From: Muchun Song <songmuchun@bytedance.com>
To: Andrew Morton <akpm@linux-foundation.org>,
David Hildenbrand <david@kernel.org>,
Muchun Song <muchun.song@linux.dev>,
Oscar Salvador <osalvador@suse.de>,
Michael Ellerman <mpe@ellerman.id.au>,
Madhavan Srinivasan <maddy@linux.ibm.com>
Cc: Lorenzo Stoakes <ljs@kernel.org>,
"Liam R . Howlett" <Liam.Howlett@oracle.com>,
Vlastimil Babka <vbabka@kernel.org>,
Mike Rapoport <rppt@kernel.org>,
Suren Baghdasaryan <surenb@google.com>,
Michal Hocko <mhocko@suse.com>,
Nicholas Piggin <npiggin@gmail.com>,
Christophe Leroy <chleroy@kernel.org>,
Ackerley Tng <ackerleytng@google.com>,
Frank van der Linden <fvdl@google.com>,
aneesh.kumar@linux.ibm.com, joao.m.martins@oracle.com,
linux-mm@kvack.org, linuxppc-dev@lists.ozlabs.org,
linux-kernel@vger.kernel.org,
Muchun Song <songmuchun@bytedance.com>
Subject: [PATCH v2 14/69] mm/hugetlb: Free cross-zone bootmem gigantic pages after allocation
Date: Wed, 13 May 2026 21:04:42 +0800 [thread overview]

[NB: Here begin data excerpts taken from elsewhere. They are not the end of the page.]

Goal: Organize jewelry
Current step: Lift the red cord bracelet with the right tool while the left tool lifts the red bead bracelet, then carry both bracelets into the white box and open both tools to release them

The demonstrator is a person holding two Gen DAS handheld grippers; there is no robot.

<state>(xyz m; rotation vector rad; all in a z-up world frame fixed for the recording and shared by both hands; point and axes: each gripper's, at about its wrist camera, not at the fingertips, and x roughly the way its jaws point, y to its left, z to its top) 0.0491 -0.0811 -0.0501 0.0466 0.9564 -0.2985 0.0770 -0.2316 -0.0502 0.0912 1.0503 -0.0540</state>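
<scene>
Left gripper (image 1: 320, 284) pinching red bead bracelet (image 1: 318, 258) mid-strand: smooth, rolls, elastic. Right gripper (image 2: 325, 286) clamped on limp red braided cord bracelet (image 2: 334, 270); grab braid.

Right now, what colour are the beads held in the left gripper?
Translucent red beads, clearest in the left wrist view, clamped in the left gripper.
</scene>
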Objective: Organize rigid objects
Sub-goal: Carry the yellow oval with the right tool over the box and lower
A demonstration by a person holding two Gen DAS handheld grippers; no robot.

Message-ID: <20260513130542.35604-15-songmuchun@bytedance.com> (raw)
In-Reply-To: <20260513130542.35604-1-songmuchun@bytedance.com>
Now that hugetlb reservation runs after zone initialization, bootmem
gigantic page allocation can detect pages that span multiple zones.
Keep those cross-zone pages separate during allocation and free them
after allocation completes, so later hugetlb initialization only sees
zone-valid gigantic pages.
This chooses to free cross-zone gigantic pages directly instead of
retrying allocation. In practice, such cross-zone cases are expected to
be very rare, so adding retry logic does not seem justified at this
point. Keeping the handling simple also preserves the previous behavior.
If similar real-world reports show up later, retry support can be
reconsidered then.
Signed-off-by: Muchun Song <songmuchun@bytedance.com>
---
mm/hugetlb.c | 75 ++++++++++++++++++++++++++++++++++++++++++++--------
1 file changed, 64 insertions(+), 11 deletions(-)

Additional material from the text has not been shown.